La fiscalité des entreprises a aussi aujourd’hui un biais destructeur contre l’investissement et en faveur de l’emprunt. Plus fondamentalement, il est difficile de nos jours de concevoir un système viable basé sur la taxation des entreprises là où elles fabriquent ou font des choses. Il serait préférable, selon certains, d’imposer plutôt les sociétés là où elles vendent. Une taxe de destination sur les flux de trésorerie serait plus difficile à éviter et permettrait de collecter plus d’argent, plus facilement.

Il y a maintenant une discussion de plus en plus vigoureuse sur les impôts sur la fortune. Pourtant, sans y aller maintenant, les droits de succession du Royaume-Uni sont une loterie injuste qui pèse sur les héritiers des classes moyennes et supérieures, mais pas ceux des riches. La taxation des gros reçus à vie serait plus juste et plus efficace.
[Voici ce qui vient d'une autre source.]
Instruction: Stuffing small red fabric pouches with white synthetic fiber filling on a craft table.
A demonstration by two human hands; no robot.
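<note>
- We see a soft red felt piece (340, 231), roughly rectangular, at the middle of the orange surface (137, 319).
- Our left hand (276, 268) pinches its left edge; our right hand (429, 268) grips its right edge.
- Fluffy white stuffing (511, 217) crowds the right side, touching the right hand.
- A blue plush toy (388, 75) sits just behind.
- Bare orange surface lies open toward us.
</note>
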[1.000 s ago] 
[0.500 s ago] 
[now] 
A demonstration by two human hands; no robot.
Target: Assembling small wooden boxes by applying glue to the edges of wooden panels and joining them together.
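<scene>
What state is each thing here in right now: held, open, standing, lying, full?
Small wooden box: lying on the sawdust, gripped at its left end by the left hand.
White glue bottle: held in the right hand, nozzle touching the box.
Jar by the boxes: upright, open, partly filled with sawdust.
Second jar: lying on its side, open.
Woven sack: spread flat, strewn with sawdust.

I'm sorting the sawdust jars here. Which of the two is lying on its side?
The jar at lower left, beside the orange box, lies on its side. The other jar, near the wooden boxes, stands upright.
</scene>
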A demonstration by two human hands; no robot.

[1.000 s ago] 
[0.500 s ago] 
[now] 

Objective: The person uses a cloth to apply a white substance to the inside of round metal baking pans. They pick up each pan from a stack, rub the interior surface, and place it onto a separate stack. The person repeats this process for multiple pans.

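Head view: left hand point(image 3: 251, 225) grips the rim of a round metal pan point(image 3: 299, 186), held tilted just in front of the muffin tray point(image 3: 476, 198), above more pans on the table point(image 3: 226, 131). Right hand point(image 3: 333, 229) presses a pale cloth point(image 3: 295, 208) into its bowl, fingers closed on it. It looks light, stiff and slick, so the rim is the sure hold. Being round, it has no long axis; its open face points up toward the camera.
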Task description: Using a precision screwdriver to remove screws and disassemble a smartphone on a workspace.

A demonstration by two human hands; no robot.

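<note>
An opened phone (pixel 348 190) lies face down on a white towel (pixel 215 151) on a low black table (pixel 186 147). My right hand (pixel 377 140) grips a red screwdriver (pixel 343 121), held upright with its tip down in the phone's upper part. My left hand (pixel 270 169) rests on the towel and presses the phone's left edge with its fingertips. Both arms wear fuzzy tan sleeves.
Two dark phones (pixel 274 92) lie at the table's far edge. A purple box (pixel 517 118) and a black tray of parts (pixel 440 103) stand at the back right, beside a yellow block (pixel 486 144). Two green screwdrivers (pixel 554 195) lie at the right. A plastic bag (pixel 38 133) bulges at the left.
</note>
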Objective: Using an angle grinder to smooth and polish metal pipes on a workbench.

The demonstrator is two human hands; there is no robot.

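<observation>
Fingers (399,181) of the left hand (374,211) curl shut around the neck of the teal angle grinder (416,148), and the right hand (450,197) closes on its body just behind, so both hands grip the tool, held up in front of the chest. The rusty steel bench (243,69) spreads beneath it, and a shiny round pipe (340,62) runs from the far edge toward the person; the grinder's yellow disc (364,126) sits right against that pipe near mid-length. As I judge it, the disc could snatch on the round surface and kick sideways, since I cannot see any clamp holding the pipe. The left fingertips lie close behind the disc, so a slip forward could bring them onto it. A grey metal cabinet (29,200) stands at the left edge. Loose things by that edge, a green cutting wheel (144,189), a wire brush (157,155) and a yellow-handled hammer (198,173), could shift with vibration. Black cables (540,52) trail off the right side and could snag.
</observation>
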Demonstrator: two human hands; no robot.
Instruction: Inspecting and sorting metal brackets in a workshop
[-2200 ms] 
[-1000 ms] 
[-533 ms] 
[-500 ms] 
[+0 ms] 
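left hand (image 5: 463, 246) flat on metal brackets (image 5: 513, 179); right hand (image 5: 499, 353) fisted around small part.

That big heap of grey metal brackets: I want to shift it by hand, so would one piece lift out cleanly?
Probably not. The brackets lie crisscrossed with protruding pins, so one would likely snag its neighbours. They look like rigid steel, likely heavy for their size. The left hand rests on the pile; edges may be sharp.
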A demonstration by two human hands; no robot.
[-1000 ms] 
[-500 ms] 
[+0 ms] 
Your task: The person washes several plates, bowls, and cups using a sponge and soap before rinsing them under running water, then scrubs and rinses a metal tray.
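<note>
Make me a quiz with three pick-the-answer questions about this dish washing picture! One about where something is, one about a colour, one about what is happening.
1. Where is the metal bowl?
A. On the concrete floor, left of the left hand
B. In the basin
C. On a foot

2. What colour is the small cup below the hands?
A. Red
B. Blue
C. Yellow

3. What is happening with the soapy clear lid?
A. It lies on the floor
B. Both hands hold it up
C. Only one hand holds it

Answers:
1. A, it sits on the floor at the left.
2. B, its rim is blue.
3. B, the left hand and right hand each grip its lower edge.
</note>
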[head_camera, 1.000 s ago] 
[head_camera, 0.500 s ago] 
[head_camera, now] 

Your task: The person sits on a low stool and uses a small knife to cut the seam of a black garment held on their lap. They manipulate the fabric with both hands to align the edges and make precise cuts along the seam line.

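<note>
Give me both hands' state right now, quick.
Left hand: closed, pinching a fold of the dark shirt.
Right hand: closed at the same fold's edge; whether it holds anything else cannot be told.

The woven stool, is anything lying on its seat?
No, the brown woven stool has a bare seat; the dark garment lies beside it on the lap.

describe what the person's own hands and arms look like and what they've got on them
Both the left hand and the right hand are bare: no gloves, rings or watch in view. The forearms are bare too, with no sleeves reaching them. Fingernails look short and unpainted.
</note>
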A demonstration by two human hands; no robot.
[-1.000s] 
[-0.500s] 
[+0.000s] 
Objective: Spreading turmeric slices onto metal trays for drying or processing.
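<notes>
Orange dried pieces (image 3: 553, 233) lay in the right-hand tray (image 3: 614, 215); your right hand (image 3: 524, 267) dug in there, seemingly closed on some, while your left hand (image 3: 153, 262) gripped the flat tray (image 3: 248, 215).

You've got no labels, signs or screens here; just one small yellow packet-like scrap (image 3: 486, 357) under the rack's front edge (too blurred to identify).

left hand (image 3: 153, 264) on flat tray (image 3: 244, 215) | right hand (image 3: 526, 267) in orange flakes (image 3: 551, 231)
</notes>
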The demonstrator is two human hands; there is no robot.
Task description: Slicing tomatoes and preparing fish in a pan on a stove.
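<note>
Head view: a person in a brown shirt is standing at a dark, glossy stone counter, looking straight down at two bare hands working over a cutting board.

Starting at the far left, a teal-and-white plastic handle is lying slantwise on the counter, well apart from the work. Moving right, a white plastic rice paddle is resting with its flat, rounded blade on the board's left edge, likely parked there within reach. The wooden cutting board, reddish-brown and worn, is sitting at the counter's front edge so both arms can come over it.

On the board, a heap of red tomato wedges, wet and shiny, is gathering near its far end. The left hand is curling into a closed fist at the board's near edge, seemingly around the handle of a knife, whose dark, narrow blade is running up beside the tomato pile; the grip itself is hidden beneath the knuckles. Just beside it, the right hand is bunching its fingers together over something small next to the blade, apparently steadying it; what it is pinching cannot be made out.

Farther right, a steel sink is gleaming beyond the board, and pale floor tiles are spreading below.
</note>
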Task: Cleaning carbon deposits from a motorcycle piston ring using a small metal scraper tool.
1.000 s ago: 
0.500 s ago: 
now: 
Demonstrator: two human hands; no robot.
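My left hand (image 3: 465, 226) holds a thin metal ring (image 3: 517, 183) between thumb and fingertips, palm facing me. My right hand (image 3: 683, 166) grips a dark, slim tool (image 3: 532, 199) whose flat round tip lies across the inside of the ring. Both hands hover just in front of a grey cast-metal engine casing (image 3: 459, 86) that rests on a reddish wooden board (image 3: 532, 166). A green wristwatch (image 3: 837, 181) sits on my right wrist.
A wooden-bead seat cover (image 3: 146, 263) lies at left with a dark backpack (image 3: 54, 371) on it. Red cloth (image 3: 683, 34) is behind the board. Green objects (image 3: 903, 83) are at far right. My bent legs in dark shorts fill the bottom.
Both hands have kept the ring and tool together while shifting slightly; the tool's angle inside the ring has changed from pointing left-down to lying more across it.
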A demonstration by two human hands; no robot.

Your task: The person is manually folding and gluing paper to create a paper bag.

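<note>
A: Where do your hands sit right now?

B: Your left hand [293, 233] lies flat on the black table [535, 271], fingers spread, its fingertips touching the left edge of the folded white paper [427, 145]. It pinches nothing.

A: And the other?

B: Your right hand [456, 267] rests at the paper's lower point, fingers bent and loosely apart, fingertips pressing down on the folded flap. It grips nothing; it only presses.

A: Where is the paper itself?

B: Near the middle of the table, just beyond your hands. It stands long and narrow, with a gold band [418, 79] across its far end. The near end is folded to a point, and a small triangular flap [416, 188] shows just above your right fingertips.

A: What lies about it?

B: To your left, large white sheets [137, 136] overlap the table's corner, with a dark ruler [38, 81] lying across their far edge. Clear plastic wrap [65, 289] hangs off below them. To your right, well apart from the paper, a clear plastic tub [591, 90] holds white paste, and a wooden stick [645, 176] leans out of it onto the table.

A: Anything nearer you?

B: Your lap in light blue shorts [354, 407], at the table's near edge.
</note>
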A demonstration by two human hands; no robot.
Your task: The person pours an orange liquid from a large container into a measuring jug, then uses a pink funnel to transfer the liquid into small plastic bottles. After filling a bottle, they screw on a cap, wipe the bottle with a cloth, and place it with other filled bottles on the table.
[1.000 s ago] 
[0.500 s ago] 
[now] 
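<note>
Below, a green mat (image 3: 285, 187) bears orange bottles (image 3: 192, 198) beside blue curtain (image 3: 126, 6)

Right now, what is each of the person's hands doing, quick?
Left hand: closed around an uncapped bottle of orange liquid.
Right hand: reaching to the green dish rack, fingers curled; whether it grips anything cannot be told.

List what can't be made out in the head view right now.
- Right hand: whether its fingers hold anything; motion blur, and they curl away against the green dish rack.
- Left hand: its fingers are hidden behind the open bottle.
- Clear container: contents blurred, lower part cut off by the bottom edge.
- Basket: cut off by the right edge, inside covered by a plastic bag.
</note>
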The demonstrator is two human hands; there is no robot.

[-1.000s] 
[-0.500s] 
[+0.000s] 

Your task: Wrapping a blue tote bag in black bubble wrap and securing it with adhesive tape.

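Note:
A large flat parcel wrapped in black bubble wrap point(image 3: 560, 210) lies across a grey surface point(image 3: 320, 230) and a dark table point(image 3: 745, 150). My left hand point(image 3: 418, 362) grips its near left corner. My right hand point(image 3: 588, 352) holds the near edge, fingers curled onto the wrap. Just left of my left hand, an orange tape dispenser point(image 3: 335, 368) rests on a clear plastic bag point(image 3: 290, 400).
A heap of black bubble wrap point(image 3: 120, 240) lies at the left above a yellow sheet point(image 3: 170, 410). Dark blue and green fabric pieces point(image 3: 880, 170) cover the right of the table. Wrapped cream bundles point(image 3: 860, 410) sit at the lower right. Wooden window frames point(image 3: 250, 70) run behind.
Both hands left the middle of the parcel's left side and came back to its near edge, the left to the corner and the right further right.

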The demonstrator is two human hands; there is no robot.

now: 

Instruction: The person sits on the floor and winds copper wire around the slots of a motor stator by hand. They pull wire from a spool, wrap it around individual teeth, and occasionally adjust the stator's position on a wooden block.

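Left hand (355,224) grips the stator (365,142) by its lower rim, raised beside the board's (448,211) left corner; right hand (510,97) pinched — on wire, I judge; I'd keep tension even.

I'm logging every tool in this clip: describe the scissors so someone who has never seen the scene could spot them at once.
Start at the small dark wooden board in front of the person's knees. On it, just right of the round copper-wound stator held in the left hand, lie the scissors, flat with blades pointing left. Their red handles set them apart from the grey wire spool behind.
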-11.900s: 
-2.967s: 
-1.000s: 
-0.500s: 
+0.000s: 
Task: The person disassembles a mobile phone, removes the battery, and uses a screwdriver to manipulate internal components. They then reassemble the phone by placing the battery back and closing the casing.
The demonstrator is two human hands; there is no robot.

Ensuite, il y a la taxe d’habitation et les taux des entreprises, qui constituent le résidu d’un système d’imposition foncière plus ancien et plus rationnel. Le manifeste Fairer Share fournit une attaque convaincante contre la taxe d’habitation. Il devrait être réformé, avec les taux des entreprises et le droit de timbre, et incorporé dans un système d’imposition foncière moins injuste et encourageant de nouveaux développements et une utilisation plus efficace des terrains urbains aménagés.

Il reste encore beaucoup à faire. Mais les grands points sont clairs. Le Royaume-Uni doit considérer ses priorités budgétaires et son système fiscal de manière stratégique. Cela a longtemps été important. Les chocs du Brexit et du Covid-19 le rendent indispensable. Si Sunak veut être plus qu’un autre chancelier oublié, il doit expliquer les réalités à long terme de la situation budgétaire du Royaume-Uni. Il doit également examiner les opportunités d’une réforme fiscale radicale qui rendra le système actuel moins déformant économiquement et permettra de lever plus d’argent. Le moment est venu avant tout de commencer.